As the world continues to watch Israeli atrocities in Lebanon and the occupied territories (West Bank and Gaza) unfold, it is important to keep in mind the violence that the state is committing within its own borders against its Arab citizens, who remain a minority that is unwanted and unprotected.

Katyusha rockets don't discriminate, but Israel does

Vivian Tabar, Electronic Lebanon, 31 July 2006



Relatives of Habib Awad, 46, mourn during his funeral in the Palestinian village of Iblin, northern Israel, 24 July 2006. Awad, a Christian, was one of the two Israelis killed on Sunday when a Katyusha rocket fired by Hezbollah from southern Lebanon hit his workplace in the city of Haifa. (MaanImages/Moti Milrod)

The world has yet again been made witness to Israel's crimes against humanity. The latest in Israel's long list of atrocities is a non-stop campaign of destruction, collective punishment and displacement, in a now three week military offensive in Lebanon ostensibly aimed at destroying Hezbollah.

In response to Israeli attacks in Lebanon, Hezbollah has launched daily rocket strikes at Israel. On Wednesday, July 19, a Katyusha rocket struck the Arab city of Nazareth, killing two brothers, Mahmoud and Rabie Talussi, ages 4 and 7. This was not the first time a Palestinian Arab town had been hit by a Katyusha rocket.

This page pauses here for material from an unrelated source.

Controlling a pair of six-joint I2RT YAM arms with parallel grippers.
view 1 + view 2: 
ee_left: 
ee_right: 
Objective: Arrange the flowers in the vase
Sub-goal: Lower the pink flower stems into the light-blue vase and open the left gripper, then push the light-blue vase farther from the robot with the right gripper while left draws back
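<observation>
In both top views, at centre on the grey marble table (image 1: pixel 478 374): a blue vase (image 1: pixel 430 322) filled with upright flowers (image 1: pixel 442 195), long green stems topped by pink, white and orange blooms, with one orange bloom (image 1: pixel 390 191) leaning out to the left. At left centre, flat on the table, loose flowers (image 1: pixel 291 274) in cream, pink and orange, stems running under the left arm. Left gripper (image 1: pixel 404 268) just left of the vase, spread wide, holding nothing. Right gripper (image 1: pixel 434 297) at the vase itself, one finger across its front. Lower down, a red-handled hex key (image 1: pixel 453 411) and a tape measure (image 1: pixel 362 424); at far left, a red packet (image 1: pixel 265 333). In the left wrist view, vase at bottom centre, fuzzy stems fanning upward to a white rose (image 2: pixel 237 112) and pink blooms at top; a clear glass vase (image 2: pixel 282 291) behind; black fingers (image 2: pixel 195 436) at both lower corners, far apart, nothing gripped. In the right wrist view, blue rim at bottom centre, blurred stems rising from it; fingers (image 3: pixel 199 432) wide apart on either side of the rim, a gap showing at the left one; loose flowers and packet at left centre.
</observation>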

Immediately following the deaths, the Israeli daily Ha'aretz initially reported that two 'Israeli's' had been killed, as opposed to two 'Israeli Arabs'. Referring to Palestinians living within Israel as 'Israelis' may not seem out of the ordinary to most people; however, the mainstream has rarely ever done so. The media, state officials, and the average Israeli citizen only refer to Palestinians within Israel as 'Israeli Arabs'.

The terms 'Israeli' and 'Israeli Arab' do not mean the same thing. They are used to separate and differentiate Jew from Arab. The 'real' citizen as opposed to the unwanted 'other' that lives in the country while at the same time is relegated to a state of marginality.

After almost 60 years of being 'Israeli Arab' one has to wonder, why now consider Palestinian citizens of Israel 'Israeli'?

At face value this may appear as an act of solidarity in a time of crisis. It could be an attempt to unite citizens who live within the same borders, despite religion and ethnicity, to bridge the gap between Jew and Arab. Maybe the exclusive character of the Israeli state, the prevailing notion that Israel is a 'Jewish' state, rather than a state for all of its citizens, has been abandoned.

By finally including Palestinians in the category of 'Israeli', the stage is actually being set for a broader, more strategic form of inclusion - 'us' vs. 'them'. It is us 'Israeli's' against those 'Arabs'. It is 'them' who are the enemy that threaten the safety and security of 'all Israelis'. It is a cunning way to manipulate the fears of Palestinians, to squash any sympathy for the people in Lebanon and any support for Hezbollah. It is the same old colonial legacy of divide and conquer. Pit the two Arab communities against each other. Make the Palestinians think they are at war with Lebanon as opposed to both the Lebanese and Palestinian people being under assault from the Israeli state.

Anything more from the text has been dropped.